YouTube

Where Data Science Meets Shrek: How BuzzFeed uses AI

2025/01/21

Leveraging AI for Creative Content at BuzzFeed

BuzzFeed's data team, led by Gilad, has integrated large language models and generative AI capabilities into their products and toolkits to enhance creative processes rather than replace human workers. The team focuses on using AI advances to build tools and create experiences that wouldn't be possible otherwise, enabling readers to participate more deeply in media experiences.

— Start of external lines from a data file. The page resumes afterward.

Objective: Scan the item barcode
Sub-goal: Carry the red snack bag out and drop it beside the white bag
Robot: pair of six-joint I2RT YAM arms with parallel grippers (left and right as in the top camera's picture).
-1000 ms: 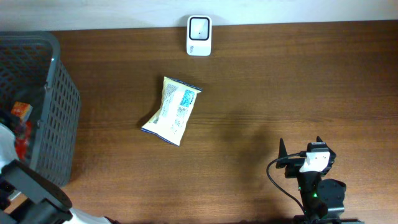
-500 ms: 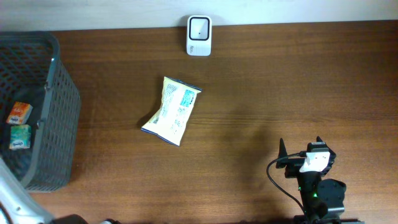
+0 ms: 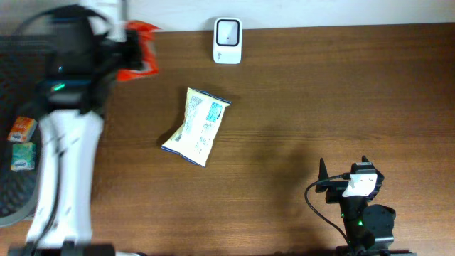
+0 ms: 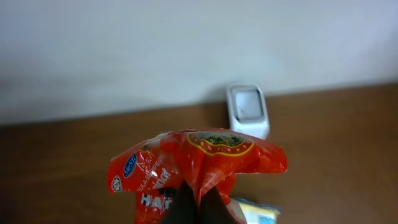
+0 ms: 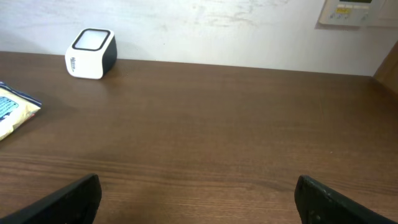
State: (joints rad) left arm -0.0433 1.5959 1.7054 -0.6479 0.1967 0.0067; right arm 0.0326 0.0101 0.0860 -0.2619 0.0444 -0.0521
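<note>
- Resting at the near edge of the brown wooden table (image 3: 320, 92), the right gripper (image 3: 343, 169) has its jaws spread wide and holds nothing. It is parked where it was a second ago.
- Mid-table, the yellow-and-white plastic snack bag (image 3: 197, 126) lies flat and untouched, with no shift over the last second.
- At the left edge stands the dark grey plastic mesh basket (image 3: 71, 135). A small orange pack (image 3: 22, 129) and a small green pack (image 3: 22, 156) sit inside, as they did half a second ago.
- Main change: the left arm, low at the bottom-left corner half a second ago, is now swung out over the far-left table, and its image is motion-blurred.
- The left gripper (image 4: 194, 204) is pinched fully closed on the lower seam of a red crinkly foil snack packet (image 4: 193, 163). The packet is held clear of the table, its printed face toward the wrist camera.
- Farthest out, against the wall, is the white boxy barcode scanner (image 3: 227, 30). The red packet (image 3: 141, 51) is to its left and still apart from it.
- Judgement: the pick is done and transport is under way. No barcode is visible in any view, so which face must be turned to the scanner window cannot be told.
</note>
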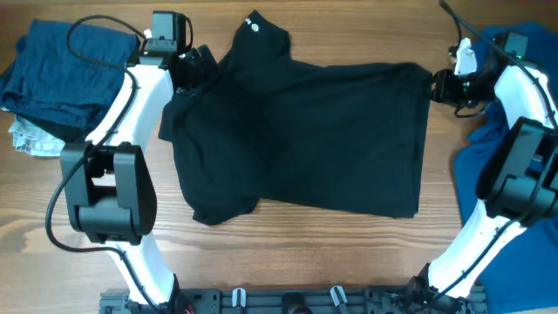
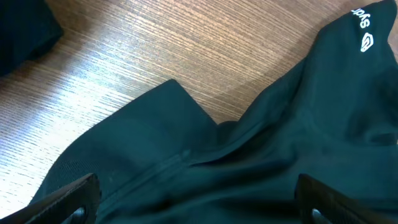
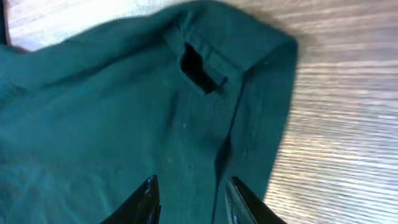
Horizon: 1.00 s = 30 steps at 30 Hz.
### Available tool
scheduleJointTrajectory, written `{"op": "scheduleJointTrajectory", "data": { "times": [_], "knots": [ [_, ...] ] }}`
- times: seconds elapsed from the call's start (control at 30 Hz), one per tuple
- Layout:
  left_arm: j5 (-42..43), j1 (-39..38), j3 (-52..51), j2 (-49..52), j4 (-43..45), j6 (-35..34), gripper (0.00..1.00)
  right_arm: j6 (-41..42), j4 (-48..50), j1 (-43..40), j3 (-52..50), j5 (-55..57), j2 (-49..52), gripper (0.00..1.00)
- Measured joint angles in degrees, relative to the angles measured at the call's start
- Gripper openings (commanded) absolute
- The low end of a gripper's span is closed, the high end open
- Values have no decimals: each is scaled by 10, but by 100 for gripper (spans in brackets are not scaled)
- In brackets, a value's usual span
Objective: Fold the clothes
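Left arm (image 1: 144,96) and right arm (image 1: 523,87) wear glossy white shells over bulky black joint housings (image 1: 109,196); a thin black cable (image 1: 105,25) loops at the overhead frame's upper left; the right gripper (image 3: 189,199) has 2 black tapered fingers (image 3: 146,199)

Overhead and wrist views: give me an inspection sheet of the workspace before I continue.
Surface: wooden table, grain visible.
Job's things: black shirt spread mid-table; navy pile far left; blue shirt at right edge.
Clutter: pale cloth under the navy pile.
Grippers: left gripper open wide over the shirt's left edge; right gripper barely parted over its right edge, grip unclear.
Cables: black cable along left arm; another by right arm.
Surroundings: mounting rail at near edge.
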Motion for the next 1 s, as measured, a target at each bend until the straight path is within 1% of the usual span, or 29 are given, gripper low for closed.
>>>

Text Understanding Through Embeddings

The Challenge of Content Classification

Understanding what content is truly about goes beyond simple named entity recognition. BuzzFeed publishes diverse content that often defies traditional categorization - like an article about an Indiana woman who brought her pet raccoon to a fire station fearing it had overdosed on marijuana. These unique stories require sophisticated understanding beyond standard topic taxonomies.

From Universal Sentence Encoders to Modern Embeddings

BuzzFeed transitioned from using Google's Universal Sentence Encoders and DistilBERT (which maintained 97% of BERT's performance while being 60% smaller) to modern embedding approaches. They now use Nomic embeddings with 124 million parameters to create dense vector representations of their content.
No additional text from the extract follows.